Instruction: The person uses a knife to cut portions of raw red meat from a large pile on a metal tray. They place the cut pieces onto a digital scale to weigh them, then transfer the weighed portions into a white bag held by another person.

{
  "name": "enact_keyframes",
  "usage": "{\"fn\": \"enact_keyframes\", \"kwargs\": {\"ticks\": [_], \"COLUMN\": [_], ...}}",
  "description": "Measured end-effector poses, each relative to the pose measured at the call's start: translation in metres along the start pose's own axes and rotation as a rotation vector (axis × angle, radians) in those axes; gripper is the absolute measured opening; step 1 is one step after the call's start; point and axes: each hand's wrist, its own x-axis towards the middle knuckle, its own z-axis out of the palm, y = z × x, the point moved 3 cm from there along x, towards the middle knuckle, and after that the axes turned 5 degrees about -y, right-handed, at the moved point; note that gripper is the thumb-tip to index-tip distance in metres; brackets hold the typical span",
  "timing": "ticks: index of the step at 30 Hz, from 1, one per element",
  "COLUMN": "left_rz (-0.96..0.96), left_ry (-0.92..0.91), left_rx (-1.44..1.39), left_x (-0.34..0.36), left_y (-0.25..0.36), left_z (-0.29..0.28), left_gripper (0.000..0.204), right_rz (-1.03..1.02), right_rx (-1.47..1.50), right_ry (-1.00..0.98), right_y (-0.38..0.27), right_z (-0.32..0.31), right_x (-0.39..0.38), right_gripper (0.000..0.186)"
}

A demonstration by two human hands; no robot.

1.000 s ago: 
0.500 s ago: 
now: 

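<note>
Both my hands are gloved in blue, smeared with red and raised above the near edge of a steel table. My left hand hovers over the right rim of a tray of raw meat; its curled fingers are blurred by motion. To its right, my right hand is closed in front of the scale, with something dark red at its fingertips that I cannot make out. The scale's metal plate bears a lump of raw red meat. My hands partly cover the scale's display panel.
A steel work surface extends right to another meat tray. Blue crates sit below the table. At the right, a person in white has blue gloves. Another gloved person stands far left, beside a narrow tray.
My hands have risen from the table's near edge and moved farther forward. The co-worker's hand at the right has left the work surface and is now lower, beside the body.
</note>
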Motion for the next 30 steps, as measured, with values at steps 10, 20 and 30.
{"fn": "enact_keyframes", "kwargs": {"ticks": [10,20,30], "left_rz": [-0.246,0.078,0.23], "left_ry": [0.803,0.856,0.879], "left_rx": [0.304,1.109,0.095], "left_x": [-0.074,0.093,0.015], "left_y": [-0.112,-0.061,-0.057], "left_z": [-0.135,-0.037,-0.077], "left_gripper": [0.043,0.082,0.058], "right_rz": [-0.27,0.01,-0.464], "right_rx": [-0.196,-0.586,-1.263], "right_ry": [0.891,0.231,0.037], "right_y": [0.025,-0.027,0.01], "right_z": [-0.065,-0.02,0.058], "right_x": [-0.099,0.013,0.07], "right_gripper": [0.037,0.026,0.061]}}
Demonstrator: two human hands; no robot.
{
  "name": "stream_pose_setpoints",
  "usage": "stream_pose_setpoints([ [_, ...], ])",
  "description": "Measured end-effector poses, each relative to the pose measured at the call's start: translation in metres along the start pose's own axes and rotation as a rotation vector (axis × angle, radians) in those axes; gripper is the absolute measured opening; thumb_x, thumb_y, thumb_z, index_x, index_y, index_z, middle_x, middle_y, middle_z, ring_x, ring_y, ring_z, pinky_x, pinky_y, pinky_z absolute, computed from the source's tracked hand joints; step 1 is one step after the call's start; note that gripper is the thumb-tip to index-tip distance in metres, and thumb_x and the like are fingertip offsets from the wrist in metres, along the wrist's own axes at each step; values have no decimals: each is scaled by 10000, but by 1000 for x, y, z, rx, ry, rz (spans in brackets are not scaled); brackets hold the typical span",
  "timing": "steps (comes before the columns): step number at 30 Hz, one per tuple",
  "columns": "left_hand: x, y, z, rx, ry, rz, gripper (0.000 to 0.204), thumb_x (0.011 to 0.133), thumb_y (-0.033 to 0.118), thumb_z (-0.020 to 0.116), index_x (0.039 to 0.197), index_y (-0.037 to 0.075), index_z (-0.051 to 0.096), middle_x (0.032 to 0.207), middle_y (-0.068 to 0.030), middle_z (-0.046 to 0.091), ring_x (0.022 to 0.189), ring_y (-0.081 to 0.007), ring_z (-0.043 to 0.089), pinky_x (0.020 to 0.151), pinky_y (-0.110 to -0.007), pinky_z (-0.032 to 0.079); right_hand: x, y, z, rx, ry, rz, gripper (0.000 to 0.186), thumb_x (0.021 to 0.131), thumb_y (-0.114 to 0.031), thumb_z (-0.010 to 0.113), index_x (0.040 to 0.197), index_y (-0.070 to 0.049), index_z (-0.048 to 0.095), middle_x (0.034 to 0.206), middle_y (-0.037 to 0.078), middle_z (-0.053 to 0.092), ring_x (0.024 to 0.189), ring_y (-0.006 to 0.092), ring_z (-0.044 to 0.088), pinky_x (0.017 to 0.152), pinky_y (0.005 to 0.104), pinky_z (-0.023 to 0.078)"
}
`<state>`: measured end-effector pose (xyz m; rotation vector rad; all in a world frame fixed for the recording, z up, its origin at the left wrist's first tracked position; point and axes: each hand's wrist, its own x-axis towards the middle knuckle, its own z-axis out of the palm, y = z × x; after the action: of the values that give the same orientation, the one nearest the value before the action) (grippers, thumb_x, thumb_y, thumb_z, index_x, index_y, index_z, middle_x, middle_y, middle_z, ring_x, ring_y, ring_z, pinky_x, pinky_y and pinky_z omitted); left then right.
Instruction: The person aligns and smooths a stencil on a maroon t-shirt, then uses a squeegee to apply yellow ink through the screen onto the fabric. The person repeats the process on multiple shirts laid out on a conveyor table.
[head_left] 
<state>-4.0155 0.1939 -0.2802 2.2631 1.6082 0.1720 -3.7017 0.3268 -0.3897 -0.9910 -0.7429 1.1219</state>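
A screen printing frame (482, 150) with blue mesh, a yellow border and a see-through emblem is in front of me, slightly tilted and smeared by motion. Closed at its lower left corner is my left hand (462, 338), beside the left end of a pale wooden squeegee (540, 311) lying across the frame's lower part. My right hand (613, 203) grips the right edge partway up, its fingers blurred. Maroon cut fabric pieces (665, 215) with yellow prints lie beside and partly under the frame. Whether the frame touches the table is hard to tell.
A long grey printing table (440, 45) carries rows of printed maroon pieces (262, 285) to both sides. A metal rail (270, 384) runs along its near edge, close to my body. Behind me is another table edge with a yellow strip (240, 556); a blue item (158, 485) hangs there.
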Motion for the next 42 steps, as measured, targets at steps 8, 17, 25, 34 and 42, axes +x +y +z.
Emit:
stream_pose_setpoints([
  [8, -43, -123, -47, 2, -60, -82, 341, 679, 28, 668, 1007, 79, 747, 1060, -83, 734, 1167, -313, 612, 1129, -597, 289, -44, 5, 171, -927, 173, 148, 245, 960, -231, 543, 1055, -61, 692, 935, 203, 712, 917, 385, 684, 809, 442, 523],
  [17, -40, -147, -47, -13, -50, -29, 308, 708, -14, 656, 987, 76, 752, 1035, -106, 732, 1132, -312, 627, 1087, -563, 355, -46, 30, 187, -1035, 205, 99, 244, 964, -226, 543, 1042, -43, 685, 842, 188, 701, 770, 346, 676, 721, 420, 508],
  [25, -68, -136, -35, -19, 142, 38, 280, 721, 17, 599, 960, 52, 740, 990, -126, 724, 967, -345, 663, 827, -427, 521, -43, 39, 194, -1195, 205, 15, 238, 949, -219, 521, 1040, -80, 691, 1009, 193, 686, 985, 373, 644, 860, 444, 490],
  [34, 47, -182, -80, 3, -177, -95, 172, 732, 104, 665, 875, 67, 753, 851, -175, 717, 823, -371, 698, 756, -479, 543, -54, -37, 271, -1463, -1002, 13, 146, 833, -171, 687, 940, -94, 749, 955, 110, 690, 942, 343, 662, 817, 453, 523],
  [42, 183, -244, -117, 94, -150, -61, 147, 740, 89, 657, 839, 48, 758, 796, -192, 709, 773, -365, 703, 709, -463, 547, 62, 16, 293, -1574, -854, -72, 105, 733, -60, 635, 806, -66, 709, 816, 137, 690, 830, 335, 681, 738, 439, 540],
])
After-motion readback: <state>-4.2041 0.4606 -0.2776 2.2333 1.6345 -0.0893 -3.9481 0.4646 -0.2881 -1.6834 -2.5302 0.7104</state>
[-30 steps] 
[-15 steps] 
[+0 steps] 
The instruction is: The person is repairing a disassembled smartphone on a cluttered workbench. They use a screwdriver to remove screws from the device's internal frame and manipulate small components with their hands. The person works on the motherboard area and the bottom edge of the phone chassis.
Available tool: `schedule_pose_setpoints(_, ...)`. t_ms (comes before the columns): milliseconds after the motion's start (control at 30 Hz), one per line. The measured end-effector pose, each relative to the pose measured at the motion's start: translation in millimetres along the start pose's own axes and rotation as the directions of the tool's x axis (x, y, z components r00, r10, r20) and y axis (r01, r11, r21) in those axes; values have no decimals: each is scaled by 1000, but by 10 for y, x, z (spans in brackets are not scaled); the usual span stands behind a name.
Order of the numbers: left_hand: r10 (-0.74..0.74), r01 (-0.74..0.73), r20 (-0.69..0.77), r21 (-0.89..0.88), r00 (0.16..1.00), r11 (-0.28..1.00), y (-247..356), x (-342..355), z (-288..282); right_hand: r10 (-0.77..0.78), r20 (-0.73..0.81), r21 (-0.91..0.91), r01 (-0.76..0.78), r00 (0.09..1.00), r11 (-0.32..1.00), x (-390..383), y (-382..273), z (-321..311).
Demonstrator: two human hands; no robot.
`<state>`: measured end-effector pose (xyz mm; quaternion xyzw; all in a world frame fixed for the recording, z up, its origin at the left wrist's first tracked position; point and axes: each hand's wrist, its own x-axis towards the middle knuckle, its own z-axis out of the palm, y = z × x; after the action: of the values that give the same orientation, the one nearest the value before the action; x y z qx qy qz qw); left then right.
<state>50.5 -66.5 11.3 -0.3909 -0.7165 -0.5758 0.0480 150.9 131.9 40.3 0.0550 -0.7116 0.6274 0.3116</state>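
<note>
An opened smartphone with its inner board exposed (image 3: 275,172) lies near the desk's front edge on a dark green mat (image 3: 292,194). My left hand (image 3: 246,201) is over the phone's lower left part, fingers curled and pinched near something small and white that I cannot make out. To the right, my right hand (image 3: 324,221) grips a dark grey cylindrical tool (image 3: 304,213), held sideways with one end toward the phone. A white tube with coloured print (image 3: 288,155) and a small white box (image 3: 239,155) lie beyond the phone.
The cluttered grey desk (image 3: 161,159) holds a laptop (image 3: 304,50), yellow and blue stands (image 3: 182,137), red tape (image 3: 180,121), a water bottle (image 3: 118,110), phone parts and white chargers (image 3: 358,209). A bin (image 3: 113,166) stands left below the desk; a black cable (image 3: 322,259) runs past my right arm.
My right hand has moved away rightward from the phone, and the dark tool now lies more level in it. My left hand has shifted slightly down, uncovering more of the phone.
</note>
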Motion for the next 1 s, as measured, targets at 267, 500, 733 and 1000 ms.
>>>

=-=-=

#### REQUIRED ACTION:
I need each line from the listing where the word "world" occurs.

#### TASK OUTPUT:
`<state>`: measured end-effector pose (xyz m; rotation vector rad; all in a world frame fixed for the recording, z up, its origin at the left wrist's first tracked position; point and axes: each hand's wrist, its own x-axis towards the middle knuckle, its own z-axis out of the palm, y = z × x; after the action: of the values that give the same orientation, the one nearest the value before the action) (grippers, thumb_x, thumb_y, thumb_z, index_x, index_y, index_z, middle_x, middle_y, middle_z, ring_x, ring_y, ring_z, pinky_x, pinky_y and pinky_z omitted); left then right.
`<state>`: measured end-effector pose (xyz mm; quaternion xyzw; all in a world frame fixed for the recording, z up, its origin at the left wrist's first tracked position; point and axes: each hand's wrist, its own x-axis towards the middle knuckle, its own z-axis out of the palm, y = z × x; after the action: of the values that give the same orientation, the one nearest the value before the action; x y z qx qy qz qw); left then right.

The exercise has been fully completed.